When Priebke's coffin arrived at the Lefebvrian Institute on Tuesday (followed by a convoy of far-right militants), the assembled anti-fascist protesters who'd been waiting outside the institute started chanting and kicking the hearse. Clashes soon broke out between Priebke’s supporters and the protesters, prompting riot police to clear the area with tear gas. The coffin was seized by the authorities and the funeral suspended.

So who exactly are these Nazi-sympathizing, Holocaust-denying clergymen currently drawing the ire of everyone in Rome who isn't in favor of reinstating eugenics?

The Society of Saint Pius X was founded in Freiburg, Germany in 1970 by the French archbishop Marcel Lefebvre because he wasn’t happy with the Second Vatican Council, a group of Catholic clergy addressing relations between the Church and the modern world. He claimed to be the defender of the real Church—a pure Church that didn't submit to poncey new ideas about allowing congregations to celebrate mass using their own languages instead of Latin.
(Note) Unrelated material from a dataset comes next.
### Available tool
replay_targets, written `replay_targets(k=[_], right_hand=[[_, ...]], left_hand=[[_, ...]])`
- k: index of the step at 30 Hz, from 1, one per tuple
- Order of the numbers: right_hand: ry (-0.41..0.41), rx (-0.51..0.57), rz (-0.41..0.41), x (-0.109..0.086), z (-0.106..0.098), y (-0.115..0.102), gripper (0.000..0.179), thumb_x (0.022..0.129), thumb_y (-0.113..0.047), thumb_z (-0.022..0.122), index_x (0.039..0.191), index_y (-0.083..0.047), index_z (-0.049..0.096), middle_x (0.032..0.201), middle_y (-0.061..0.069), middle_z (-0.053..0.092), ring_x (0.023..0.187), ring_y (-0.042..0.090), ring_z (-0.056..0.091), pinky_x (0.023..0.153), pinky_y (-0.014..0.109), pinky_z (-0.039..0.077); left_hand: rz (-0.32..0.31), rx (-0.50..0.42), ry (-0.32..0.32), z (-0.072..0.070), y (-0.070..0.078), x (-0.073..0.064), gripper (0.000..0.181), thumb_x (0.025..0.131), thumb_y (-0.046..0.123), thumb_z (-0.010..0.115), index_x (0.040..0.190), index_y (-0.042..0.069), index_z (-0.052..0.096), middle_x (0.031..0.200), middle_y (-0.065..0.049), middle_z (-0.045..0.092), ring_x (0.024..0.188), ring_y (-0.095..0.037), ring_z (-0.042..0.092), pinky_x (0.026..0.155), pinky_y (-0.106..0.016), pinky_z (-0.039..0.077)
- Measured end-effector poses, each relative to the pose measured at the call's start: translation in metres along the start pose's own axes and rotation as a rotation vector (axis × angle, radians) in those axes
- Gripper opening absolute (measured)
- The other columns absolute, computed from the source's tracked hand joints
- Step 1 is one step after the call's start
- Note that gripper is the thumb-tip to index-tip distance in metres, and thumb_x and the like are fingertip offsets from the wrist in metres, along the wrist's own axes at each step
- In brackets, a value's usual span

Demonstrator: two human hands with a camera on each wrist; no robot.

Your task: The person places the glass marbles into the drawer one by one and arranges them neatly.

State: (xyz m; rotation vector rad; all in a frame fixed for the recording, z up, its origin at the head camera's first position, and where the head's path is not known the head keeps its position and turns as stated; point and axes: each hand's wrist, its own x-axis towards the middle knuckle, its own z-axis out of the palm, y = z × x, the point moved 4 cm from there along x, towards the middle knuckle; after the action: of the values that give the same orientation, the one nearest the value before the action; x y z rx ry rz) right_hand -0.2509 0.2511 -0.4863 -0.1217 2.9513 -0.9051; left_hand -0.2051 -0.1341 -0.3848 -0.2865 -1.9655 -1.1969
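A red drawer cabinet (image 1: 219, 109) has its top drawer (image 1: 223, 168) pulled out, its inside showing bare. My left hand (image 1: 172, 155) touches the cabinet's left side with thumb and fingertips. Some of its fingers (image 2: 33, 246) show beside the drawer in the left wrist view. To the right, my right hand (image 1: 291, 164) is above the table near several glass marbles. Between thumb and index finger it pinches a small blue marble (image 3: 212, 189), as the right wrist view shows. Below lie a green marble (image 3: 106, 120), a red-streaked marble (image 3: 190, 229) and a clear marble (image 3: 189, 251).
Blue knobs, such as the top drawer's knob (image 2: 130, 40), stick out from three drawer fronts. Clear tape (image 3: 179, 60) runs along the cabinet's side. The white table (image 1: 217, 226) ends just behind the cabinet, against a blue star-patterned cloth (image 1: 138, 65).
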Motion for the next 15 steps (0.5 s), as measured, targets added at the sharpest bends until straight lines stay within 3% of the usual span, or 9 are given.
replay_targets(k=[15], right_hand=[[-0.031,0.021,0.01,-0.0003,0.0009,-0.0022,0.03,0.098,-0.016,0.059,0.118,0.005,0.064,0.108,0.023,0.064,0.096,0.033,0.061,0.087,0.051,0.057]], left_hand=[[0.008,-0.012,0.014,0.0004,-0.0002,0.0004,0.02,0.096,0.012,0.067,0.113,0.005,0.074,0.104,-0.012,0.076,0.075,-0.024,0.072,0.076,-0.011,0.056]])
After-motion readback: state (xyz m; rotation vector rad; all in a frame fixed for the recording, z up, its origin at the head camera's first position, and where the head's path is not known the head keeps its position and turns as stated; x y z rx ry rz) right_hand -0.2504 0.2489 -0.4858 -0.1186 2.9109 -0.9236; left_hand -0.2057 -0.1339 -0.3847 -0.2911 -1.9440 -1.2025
In 1988, against the prohibition of Pope John Paul II, Lefebvre consecrated four bishops to continue his work at the SSPX, before the Holy See excommunicated all five of them almost immediately for going against the Pope's wishes. Lefebvre died three years later, but the SSPX has continued doing his work. According to their own stats, they're still active in 33 different countries.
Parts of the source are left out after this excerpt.